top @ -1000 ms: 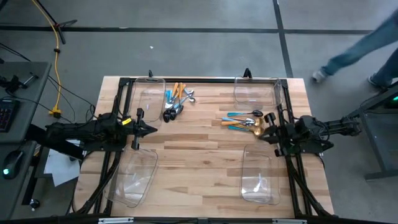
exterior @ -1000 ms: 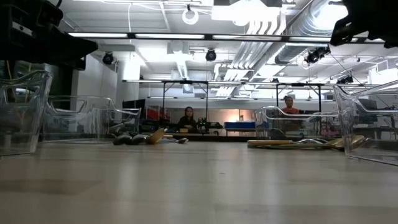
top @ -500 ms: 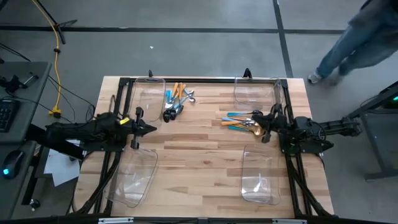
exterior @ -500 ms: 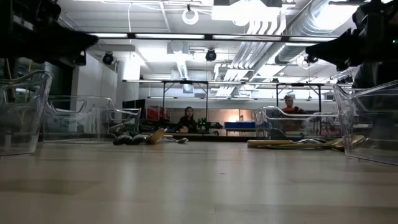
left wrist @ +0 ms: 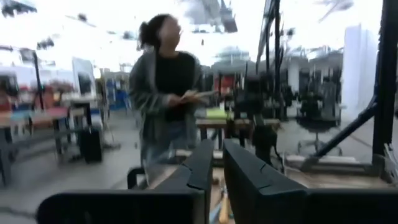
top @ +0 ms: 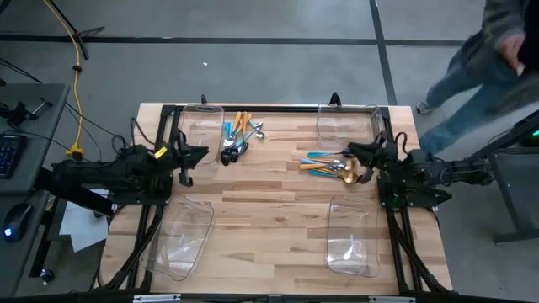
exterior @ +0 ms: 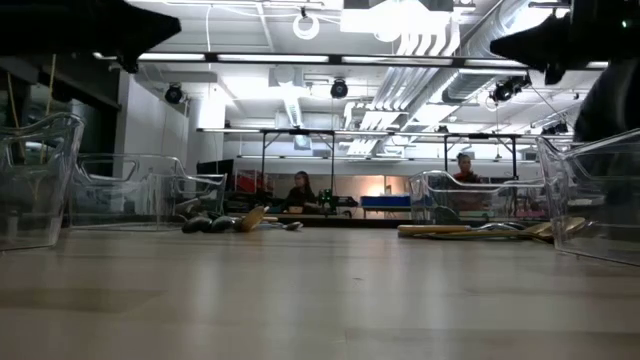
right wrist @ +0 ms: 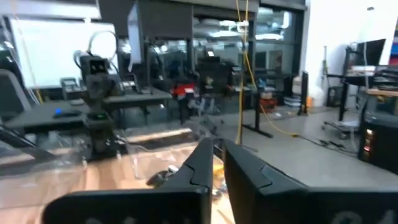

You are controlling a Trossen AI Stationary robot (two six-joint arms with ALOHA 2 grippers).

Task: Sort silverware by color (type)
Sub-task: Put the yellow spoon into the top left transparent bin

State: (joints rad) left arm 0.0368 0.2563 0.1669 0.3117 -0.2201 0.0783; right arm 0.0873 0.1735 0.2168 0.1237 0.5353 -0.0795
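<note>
The silverware lies flat on the wooden table in two piles. One pile (top: 237, 137) with orange, light-blue and dark pieces is at the far left. The other (top: 335, 164) with teal, gold and orange pieces is at the far right. The low view shows both, the left pile (exterior: 235, 224) and the right pile (exterior: 480, 230). My left gripper (top: 198, 154) hangs high over the table, left of the left pile, pointing about level. My right gripper (top: 348, 151) hangs high over the right pile's right end. In the wrist views each gripper, left (left wrist: 217, 155) and right (right wrist: 217, 155), shows only a thin slit between its fingers, with nothing in it.
Clear plastic bins stand at the corners: far left (top: 202, 126), far right (top: 345, 124), near left (top: 181, 240), near right (top: 352, 237). Bare wood (top: 269, 202) lies between them. A person (top: 497, 59) passes beyond the table's right side.
Both grippers have risen and tipped up from slanting down to about level. The left one has swung a little toward the far edge. The right one has turned toward the far edge, over the right pile. The silverware has not moved. The person has walked along beyond the table's right.
</note>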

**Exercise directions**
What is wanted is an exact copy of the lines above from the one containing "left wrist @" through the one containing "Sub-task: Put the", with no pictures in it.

**Solution for this problem**
left wrist @ +0 ms: 
top @ +0 ms: 
exterior @ +0 ms: 
right wrist @ +0 ms: 

You are controlling a Trossen AI Stationary robot (two six-joint arms with ALOHA 2 grippers).

Task: Sort silverware by color (type)
Sub-task: Put the yellow spoon into the top left transparent bin

This completes the output.